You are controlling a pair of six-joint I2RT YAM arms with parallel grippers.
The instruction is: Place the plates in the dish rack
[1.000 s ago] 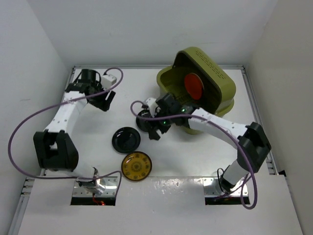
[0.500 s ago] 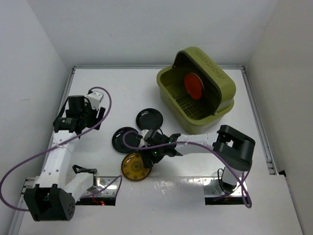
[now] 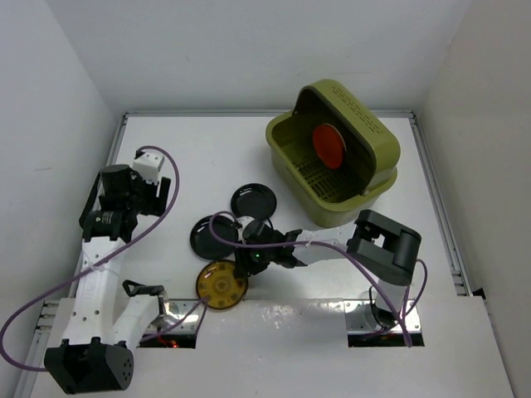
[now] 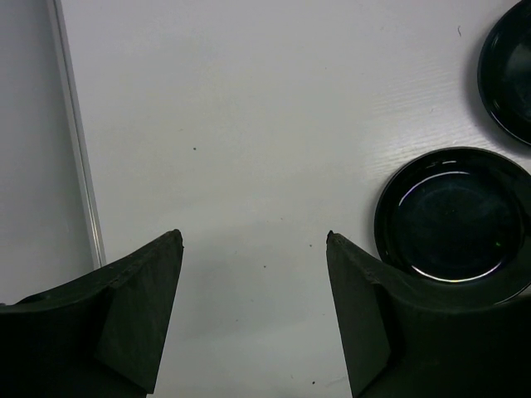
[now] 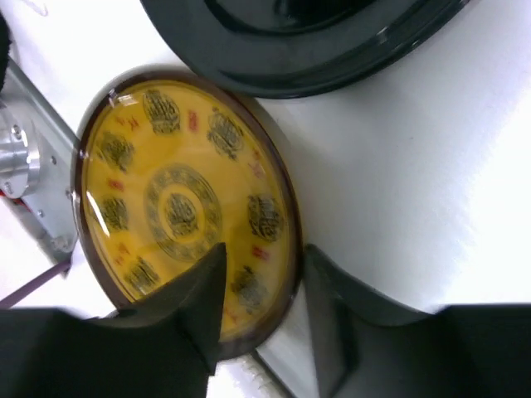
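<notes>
The olive-green dish rack (image 3: 365, 178) stands at the back right with its lid up; the orange plate (image 3: 328, 145) stands on edge inside. Two glossy black plates (image 3: 252, 200) (image 3: 212, 235) lie mid-table, and both show in the left wrist view (image 4: 452, 215) (image 4: 510, 66). The dark yellow patterned plate (image 3: 221, 286) (image 5: 182, 207) lies near the front edge. My right gripper (image 3: 249, 264) (image 5: 264, 249) is low over it, with its jaws apart on either side of the plate's rim. My left gripper (image 3: 116, 199) (image 4: 253, 236) is open and empty above bare table. The cream plate is out of view.
A metal rail (image 4: 75, 141) runs along the table's left edge close to my left gripper. The right arm's mounting plate (image 3: 377, 319) and the front rail lie just beyond the yellow plate. White walls close in the table at the back and sides.
My right gripper came from the rack down to the yellow plate, which has slid left toward the front edge. My left arm has drawn back to the left.
</notes>
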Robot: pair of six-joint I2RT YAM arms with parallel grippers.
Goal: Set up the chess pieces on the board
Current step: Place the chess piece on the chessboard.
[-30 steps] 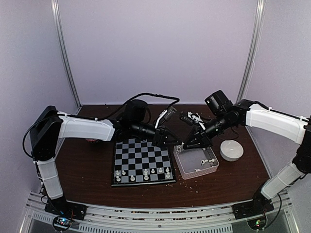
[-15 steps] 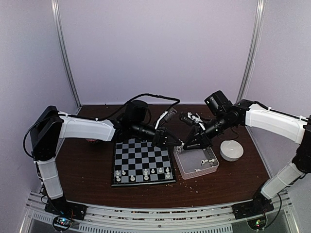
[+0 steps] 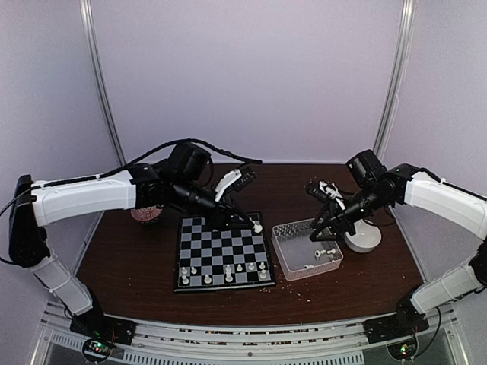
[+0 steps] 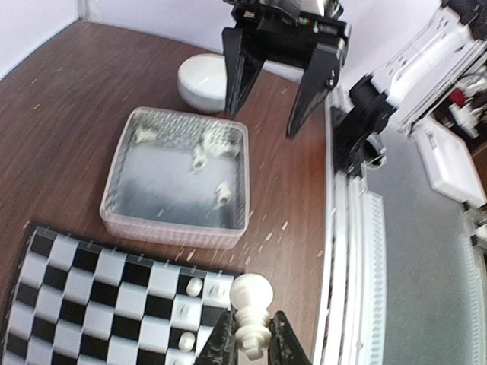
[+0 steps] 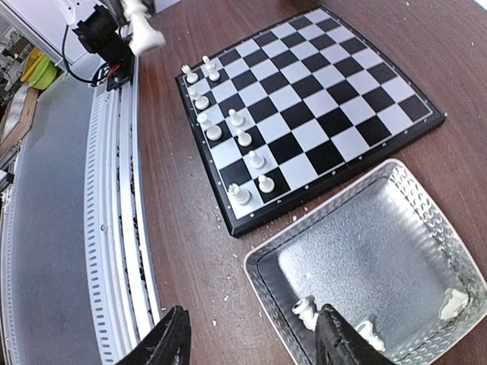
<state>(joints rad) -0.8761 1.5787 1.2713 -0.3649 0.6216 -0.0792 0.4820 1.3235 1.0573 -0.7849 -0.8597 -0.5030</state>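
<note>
The left jaws are closed on one white chess piece (image 4: 251, 303), pinching it at one end so that the rest sticks out past the fingertips. Its long axis runs in line with the fingers, and in the overhead view those slant down and to the right, so the piece hangs tilted rather than upright. Whether the broad round end facing away is its foot or its head, I cannot tell.

It is held in the air above the far right corner of the board (image 3: 221, 245), close to the clear tray (image 3: 281, 251). The chess pieces already standing (image 3: 228, 269) fill part of the two near rows, with gaps between them. So any free square probably lies nearer and to the left of the left jaws, and the piece would have to be turned upright on the way down.

The right jaws are spread wide with nothing in them, above the tray's right side, where a few loose pieces (image 5: 304, 308) lie on their sides. A white bowl (image 3: 363, 237) sits on the worktop just right of the tray. The left arm is nearer the board, the right nearer the tray.
</note>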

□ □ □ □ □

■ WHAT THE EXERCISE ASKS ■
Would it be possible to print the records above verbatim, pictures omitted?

■ SOLUTION BELOW ■
You are controlling a pair of six-joint I2RT YAM arms with parallel grippers.
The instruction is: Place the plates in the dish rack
[1.000 s ago] 
[0.500 s ago] 
[now] 
[now] 
[now] 
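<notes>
The olive-green dish rack (image 3: 365, 178) stands at the back right with its lid up; the orange plate (image 3: 328, 145) stands on edge inside. Two glossy black plates (image 3: 252, 200) (image 3: 212, 235) lie mid-table, and both show in the left wrist view (image 4: 452, 215) (image 4: 510, 66). The dark yellow patterned plate (image 3: 221, 286) (image 5: 182, 207) lies near the front edge. My right gripper (image 3: 249, 264) (image 5: 264, 249) is low over it, with its jaws apart on either side of the plate's rim. My left gripper (image 3: 116, 199) (image 4: 253, 236) is open and empty above bare table. The cream plate is out of view.
A metal rail (image 4: 75, 141) runs along the table's left edge close to my left gripper. The right arm's mounting plate (image 3: 377, 319) and the front rail lie just beyond the yellow plate. White walls close in the table at the back and sides.
My right gripper came from the rack down to the yellow plate, which has slid left toward the front edge. My left arm has drawn back to the left.
</notes>
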Robot: pair of six-joint I2RT YAM arms with parallel grippers.
Goal: Set up the chess pieces on the board
Current step: Place the chess piece on the chessboard.
[-30 steps] 
[-15 steps] 
[+0 steps] 
[+0 steps] 
[+0 steps] 
<state>(joints rad) -0.8761 1.5787 1.2713 -0.3649 0.6216 -0.0792 0.4820 1.3235 1.0573 -0.7849 -0.8597 -0.5030</state>
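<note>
The left jaws are closed on one white chess piece (image 4: 251, 303), pinching it at one end so that the rest sticks out past the fingertips. Its long axis runs in line with the fingers, and in the overhead view those slant down and to the right, so the piece hangs tilted rather than upright. Whether the broad round end facing away is its foot or its head, I cannot tell.

It is held in the air above the far right corner of the board (image 3: 221, 245), close to the clear tray (image 3: 281, 251). The chess pieces already standing (image 3: 228, 269) fill part of the two near rows, with gaps between them. So any free square probably lies nearer and to the left of the left jaws, and the piece would have to be turned upright on the way down.

The right jaws are spread wide with nothing in them, above the tray's right side, where a few loose pieces (image 5: 304, 308) lie on their sides. A white bowl (image 3: 363, 237) sits on the worktop just right of the tray. The left arm is nearer the board, the right nearer the tray.
</note>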

This answer is now complete.